AutoSegmentor is a game-changer for anyone working with video data in computer vision. This open-source project provides a comprehensive auto-labeling system that converts raw videos—including long videos and complex scenes—into structured datasets using Meta AI's cutting-edge Segment Anything Model 2 (SAM2).

Main purpose:
Build an auto-labeling pipeline that converts raw videos into structured YOLO-compatible datasets using SAM2, with real-time segmentation enabled by CUDA acceleration, multithreading, and an interactive GUI annotation system.
AutoSegmentor supports long videos and visually-rich content graphics, making it ideal for both standard and advanced video processing tasks.
You can create datasets for any required object or class simply by giving visual prompts—no manual labeling required.

Demo:
Watch the demo video


Features

  • Automated Frame Extraction: Extracts frames from short or long videos using a robust, configurable pipeline.
  • Interactive Annotation: Point-based, multi-class annotation with real-time OpenCV GUI.
  • Batch & Real-time Processing: Efficient batch segmentation with CUDA and multithreading.
  • Mask Prediction & Overlay: Predicts masks with SAM2 and overlays for easy verification.
  • Output Video Compilation: Produces original, mask, and overlay videos for review.
  • YOLO Dataset Creation: Converts masks/images into YOLO format with augmentations.
  • Long Video Support: Handles visually-rich videos and lengthy footage efficiently.
  • Directory & File Management: Automated temp/output dir handling and cleanup.
  • Extensible Dataset Support: (WIP) Future support for COCO, Pascal VOC, etc.
  • Open Source: MIT-licensed and community-friendly.

Requirements

  • Python 3.8+
  • PyTorch (with CUDA for GPU acceleration)
  • OpenCV (opencv-python)
  • NumPy
  • GPUtil
  • tqdm
  • pygetwindow
  • Pillow (PIL)
  • SAM2 library and checkpoint (sam2_hiera_large.pt)
  • Custom modules: FileManager, FrameExtractor, FrameHandler, MaskProcessor, ImageCopier, ImageOverlayProcessor, VideoCreator, SAM2Config, SAM2Model, sam2_video_predictor, AnnotationManager, UserInteraction, pipeline, create_yolo_structure
  • Platform dependencies for GUI (e.g., X11 on Linux or compatible display server on Windows)

Install dependencies:

pip install torch torchvision opencv-python numpy GPUtil tqdm pygetwindow pillow

Ensure your GPU drivers & PyTorch are CUDA-ready if using GPU.

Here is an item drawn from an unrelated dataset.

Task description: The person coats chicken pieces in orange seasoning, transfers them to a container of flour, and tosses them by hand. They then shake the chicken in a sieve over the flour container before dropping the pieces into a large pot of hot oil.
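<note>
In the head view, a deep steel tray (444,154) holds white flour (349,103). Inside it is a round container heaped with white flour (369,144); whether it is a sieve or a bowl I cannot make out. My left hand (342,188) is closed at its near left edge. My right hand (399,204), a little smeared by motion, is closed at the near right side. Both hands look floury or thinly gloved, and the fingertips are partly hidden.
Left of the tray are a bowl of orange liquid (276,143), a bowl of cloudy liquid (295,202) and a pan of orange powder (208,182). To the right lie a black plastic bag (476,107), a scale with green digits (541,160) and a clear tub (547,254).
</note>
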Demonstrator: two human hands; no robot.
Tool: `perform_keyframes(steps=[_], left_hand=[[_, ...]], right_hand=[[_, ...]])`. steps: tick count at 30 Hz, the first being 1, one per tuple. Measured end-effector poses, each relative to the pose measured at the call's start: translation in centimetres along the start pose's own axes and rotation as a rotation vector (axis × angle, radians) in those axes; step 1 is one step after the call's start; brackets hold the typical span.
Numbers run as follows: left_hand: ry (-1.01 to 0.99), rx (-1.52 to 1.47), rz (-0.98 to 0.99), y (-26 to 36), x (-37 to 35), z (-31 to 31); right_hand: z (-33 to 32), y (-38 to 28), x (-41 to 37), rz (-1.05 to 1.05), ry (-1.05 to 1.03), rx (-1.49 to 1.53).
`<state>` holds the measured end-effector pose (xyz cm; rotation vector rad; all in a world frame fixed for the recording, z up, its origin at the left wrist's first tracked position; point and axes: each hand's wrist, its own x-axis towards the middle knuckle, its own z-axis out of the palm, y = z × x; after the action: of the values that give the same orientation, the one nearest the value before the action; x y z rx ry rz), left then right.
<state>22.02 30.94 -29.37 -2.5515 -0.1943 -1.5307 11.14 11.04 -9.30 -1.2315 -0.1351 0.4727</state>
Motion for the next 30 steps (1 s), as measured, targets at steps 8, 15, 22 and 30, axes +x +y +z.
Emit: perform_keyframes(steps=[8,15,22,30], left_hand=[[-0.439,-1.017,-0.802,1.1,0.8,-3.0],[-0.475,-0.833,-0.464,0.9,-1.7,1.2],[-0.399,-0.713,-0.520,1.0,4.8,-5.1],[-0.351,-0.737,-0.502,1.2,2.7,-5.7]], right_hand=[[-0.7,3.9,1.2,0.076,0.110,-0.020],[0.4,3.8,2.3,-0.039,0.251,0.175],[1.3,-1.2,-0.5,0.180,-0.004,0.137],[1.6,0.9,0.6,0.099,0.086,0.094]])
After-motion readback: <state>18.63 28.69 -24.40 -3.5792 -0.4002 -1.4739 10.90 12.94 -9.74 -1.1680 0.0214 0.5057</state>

SAM2 files: Place sam2_hiera_large.pt in checkpoints/, and sam2_hiera_l.yaml in sam2_configs/.


Usage

1. Prepare Inputs

  • Place input videos (including long) in sam3/inputs/VideoInputs/ (e.g., Video1.mp4, Video2.mp4, ...).
  • Ensure the SAM2 checkpoint and config are in checkpoints/ and sam2_configs/.
  • Confirm all custom modules exist in sam3/utils/.

2. Run the Main Pipeline

  • Navigate to the root directory (where sam3 is located):
cd path/to/your/AutoSegmentor
python sam3/sam3_video_predictor_demo.py
  • By default, this loads parameters from sam3/inputs/config/default_config.yaml.

Custom Configuration

Edit sam3/inputs/config/default_config.yaml to control:

  • Input video range (video_start, video_end)
  • Filename prefix (prefix)
  • Processing params (batch_size, fps)
  • Directory paths (e.g., working_dir_name, images_extract_dir)
  • Cleanup policy (delete: auto/manual)

Sample config keys:

video_start: 1
video_end: 2
prefix: "Img"
batch_size: 8
fps: 24
delete: false
working_dir_name: "working_dir"
video_path_template: "sam3/inputs/VideoInputs/Video{}.mp4"
...

3. Annotation

The annotation and verification processes are orchestrated as part of the pipeline and are highly interactive:

  • Uses an OpenCV-based GUI for point-and-click annotation.
  • Save annotations as JSON per video in sam3/inputs/UserPrompts/points_labels_<prefix><video_number>.json.
  • Supported keyboard and mouse controls:
    • 1-9: Change class label (mapped to class_to_id).
    • Left Click: Add foreground point.
    • Right Click: Add background point.
    • u: Undo last point.
    • r: Reset points for current frame.
    • Tab: Increment instance ID.
    • Shift + Tab: Decrement instance ID.
    • f: Jump to specific frame index.
    • Enter: Save points and proceed.
    • q: Quit annotation.

A zoom window shows a magnified area around the cursor for precision annotation.


4. Create YOLO Dataset

  • Converts processed images/masks into YOLO V8-compatible datasets, with augmentations (color jitter, blur, noise, etc.).
  • Multi-class support via color mapping.

Run:

cd DatasetManager/YolovDatasetManager
python DatasetCreator.py

Example CONFIG in DatasetCreator.py:

CONFIG = {
    "dataset_path": r"../sam3/working_dir",
    "SOURCE_mask_folder_name": "render",
    "SOURCE_original_folder_name": "images",
    "SOURCE_mask_type_ext": ".png",
    "SOURCE_img_type_ext": ".jpeg",
    "augment_times": 10,
    "test_split": 0.0,
    "val_split": 0.1,
    "train_split": 0.9,
    "Keep_val_dataset_original": True,
    "num_threads": os.cpu_count() - 2,
    "class_to_id": {
        "road": 0,
        "cars": 1,
        "trucks": 2
    },
    "color_to_label": {
        (255, 255, 255): 0,   # road
        (0, 0, 255): 1,       # cars
        (255, 0, 0): 2        # trucks
    },
    "class_names": ["road", "cars", "trucks"],
    "dataset_saving_working_dir": r".\DatasetManager",
    "folder_name": "road_dataset",
    "DESTINATION_img_type_ext": ".jpg",
    "DESTINATION_label_type_ext": ".txt",
    "FromDataType": "",
    "ToDataTypeFormate": ""
}

Note: color_to_label must match the mask colors output by MaskProcessor & set in SAM2Config.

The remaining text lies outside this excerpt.